Task -
Please transcribe the data exactly as shown, skipping the images.

Given data -
[Start of section]
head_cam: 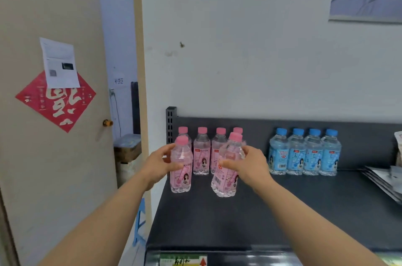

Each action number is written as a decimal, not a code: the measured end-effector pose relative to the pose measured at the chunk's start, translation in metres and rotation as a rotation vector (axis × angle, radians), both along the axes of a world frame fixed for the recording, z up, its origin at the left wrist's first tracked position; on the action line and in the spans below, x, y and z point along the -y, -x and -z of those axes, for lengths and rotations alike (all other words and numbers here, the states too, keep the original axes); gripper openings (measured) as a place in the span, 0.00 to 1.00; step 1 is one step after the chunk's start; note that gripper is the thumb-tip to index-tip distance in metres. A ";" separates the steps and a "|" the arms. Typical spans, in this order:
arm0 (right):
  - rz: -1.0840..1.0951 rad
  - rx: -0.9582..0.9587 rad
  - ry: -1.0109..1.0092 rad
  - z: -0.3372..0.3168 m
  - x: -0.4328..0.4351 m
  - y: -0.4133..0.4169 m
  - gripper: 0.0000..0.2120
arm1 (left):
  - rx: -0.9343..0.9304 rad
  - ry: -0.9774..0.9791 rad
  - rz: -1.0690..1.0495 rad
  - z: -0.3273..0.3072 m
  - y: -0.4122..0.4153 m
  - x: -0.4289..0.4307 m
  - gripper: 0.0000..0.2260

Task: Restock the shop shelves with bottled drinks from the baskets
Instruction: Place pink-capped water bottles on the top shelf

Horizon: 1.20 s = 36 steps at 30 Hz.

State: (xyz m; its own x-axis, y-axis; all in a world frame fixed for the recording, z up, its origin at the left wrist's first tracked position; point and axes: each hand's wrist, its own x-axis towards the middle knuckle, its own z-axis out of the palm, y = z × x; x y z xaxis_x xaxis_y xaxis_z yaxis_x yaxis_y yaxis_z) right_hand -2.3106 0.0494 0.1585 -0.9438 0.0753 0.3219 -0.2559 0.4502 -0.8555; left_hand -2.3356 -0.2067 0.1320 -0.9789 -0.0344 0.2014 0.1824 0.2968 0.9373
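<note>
From the head view, both arms reach forward over a dark shelf (261,217), each hand holding one pink-capped bottle. The left hand (159,162) grips the left pink bottle (180,178) round its upper body, thumb toward the camera and fingers wrapped behind. This bottle stands upright on the shelf close to the left edge, just in front of the back row. The right hand (250,164) clasps the right pink bottle (225,180) round its shoulder, with fingers curled over the clear upper part. This bottle is tilted, its cap leaning right of its base. The base is down at the shelf surface, but whether it rests there cannot be told. Behind them a row of pink bottles (201,152) stands against the back panel in the rear left corner. Four caps show, and the fourth bottle is mostly hidden by the tilted one. Well apart to the right, four blue bottles (304,154) stand side by side along the same back panel. Flat packets (382,180) lie at the right edge of the shelf. To the left is a beige door (32,178) bearing a red diamond decoration (58,111), a paper sheet (59,58) overlapping its top, and a brass knob (107,123).
</note>
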 end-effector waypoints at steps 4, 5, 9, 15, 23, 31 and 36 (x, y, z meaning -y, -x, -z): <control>0.020 0.012 -0.006 0.004 0.008 0.011 0.17 | -0.001 -0.021 0.027 0.010 0.018 0.006 0.30; 0.025 0.008 -0.003 0.005 0.010 0.014 0.17 | -0.006 -0.021 0.030 0.012 0.022 0.007 0.28; 0.051 -0.011 0.004 0.007 0.021 0.018 0.19 | -0.028 0.010 0.015 0.015 0.033 0.008 0.23; 0.070 -0.008 -0.044 0.016 0.043 0.029 0.22 | -0.077 0.088 -0.020 0.017 0.035 0.005 0.23; 0.142 -0.024 -0.085 0.032 0.071 0.052 0.35 | -0.063 0.056 -0.029 0.019 0.030 0.010 0.28; -0.028 0.095 -0.072 0.037 0.072 0.060 0.15 | -0.089 0.032 -0.168 0.037 0.013 0.017 0.18; 0.063 0.061 -0.129 0.043 0.072 0.060 0.15 | -0.055 0.051 -0.180 0.042 0.008 0.013 0.18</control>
State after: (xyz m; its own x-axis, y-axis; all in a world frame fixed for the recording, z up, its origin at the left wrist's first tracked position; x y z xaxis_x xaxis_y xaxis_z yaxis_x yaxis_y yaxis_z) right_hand -2.3710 -0.0229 0.1156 -0.9567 0.0964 0.2746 -0.1729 0.5705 -0.8029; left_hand -2.3439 -0.2192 0.0901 -0.9453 -0.1968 0.2602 0.1722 0.3764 0.9103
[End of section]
Task output -
head_cam: 

Each action number is written as a decimal, not a code: the measured end-effector pose relative to the pose measured at the chunk's start, translation in metres and rotation as a rotation vector (axis × angle, radians), both along the axes of a world frame fixed for the recording, z up, its origin at the left wrist's first tracked position; on the action line and in the spans below, x, y and z point along the -y, -x and -z of those axes, for lengths and rotations alike (all other words and numbers here, the states too, keep the original axes); gripper openings (measured) as a place in the span, 0.00 to 1.00; step 1 is one step after the chunk's start; note that gripper is the thumb-tip to index-tip distance in metres. A ";" separates the steps and a "|" the arms. Typical spans, in this order:
arm0 (right):
  - rz: -1.0840..1.0951 rad
  - rx: -0.9582..0.9587 rad
  - ry: -1.0109..1.0092 rad
  - z: -0.3372..0.3168 m
  - x: -0.4328..0.4351 m
  - y: -0.4133..0.4169 m
  - gripper: 0.0000..0.2120
arm1 (left):
  - rx: -0.9343..0.9304 rad
  - ry: -0.9774..0.9791 rad
  - rz: -1.0690..1.0495 rad
  - z: -0.3273..0.3072 m
  - y: -0.4122..0.4153 m
  - x: -0.4289..0.4307 m
  - gripper: 0.0000..0.2260

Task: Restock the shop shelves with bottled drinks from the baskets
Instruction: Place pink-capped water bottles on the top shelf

Horizon: 1.20 s = 36 steps at 30 Hz.

State: (xyz m; its own x-axis, y-axis; all in a world frame fixed for the recording, z up, its origin at the left wrist's first tracked position; point and axes: each hand's wrist, its own x-axis towards the middle knuckle, its own z-axis out of the palm, y = z × x; x y z xaxis_x xaxis_y xaxis_z yaxis_x yaxis_y yaxis_z) right_hand -2.3106 0.0494 0.1585 -0.9438 0.0753 0.3219 -0.2559 0.4502 -0.8555; left_hand -2.3356 -0.2067 0.1320 -0.9789 -0.0344 0.2014 0.1824 0.2968 0.9373
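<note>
From the head view, both arms reach forward over a dark shelf (261,217), each hand holding one pink-capped bottle. The left hand (159,162) grips the left pink bottle (180,178) round its upper body, thumb toward the camera and fingers wrapped behind. This bottle stands upright on the shelf close to the left edge, just in front of the back row. The right hand (250,164) clasps the right pink bottle (225,180) round its shoulder, with fingers curled over the clear upper part. This bottle is tilted, its cap leaning right of its base. The base is down at the shelf surface, but whether it rests there cannot be told. Behind them a row of pink bottles (201,152) stands against the back panel in the rear left corner. Four caps show, and the fourth bottle is mostly hidden by the tilted one. Well apart to the right, four blue bottles (304,154) stand side by side along the same back panel. Flat packets (382,180) lie at the right edge of the shelf. To the left is a beige door (32,178) bearing a red diamond decoration (58,111), a paper sheet (59,58) overlapping its top, and a brass knob (107,123).
</note>
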 end-effector waypoints at steps 4, 5, 9, 15, 23, 31 and 36 (x, y, z meaning -y, -x, -z): <control>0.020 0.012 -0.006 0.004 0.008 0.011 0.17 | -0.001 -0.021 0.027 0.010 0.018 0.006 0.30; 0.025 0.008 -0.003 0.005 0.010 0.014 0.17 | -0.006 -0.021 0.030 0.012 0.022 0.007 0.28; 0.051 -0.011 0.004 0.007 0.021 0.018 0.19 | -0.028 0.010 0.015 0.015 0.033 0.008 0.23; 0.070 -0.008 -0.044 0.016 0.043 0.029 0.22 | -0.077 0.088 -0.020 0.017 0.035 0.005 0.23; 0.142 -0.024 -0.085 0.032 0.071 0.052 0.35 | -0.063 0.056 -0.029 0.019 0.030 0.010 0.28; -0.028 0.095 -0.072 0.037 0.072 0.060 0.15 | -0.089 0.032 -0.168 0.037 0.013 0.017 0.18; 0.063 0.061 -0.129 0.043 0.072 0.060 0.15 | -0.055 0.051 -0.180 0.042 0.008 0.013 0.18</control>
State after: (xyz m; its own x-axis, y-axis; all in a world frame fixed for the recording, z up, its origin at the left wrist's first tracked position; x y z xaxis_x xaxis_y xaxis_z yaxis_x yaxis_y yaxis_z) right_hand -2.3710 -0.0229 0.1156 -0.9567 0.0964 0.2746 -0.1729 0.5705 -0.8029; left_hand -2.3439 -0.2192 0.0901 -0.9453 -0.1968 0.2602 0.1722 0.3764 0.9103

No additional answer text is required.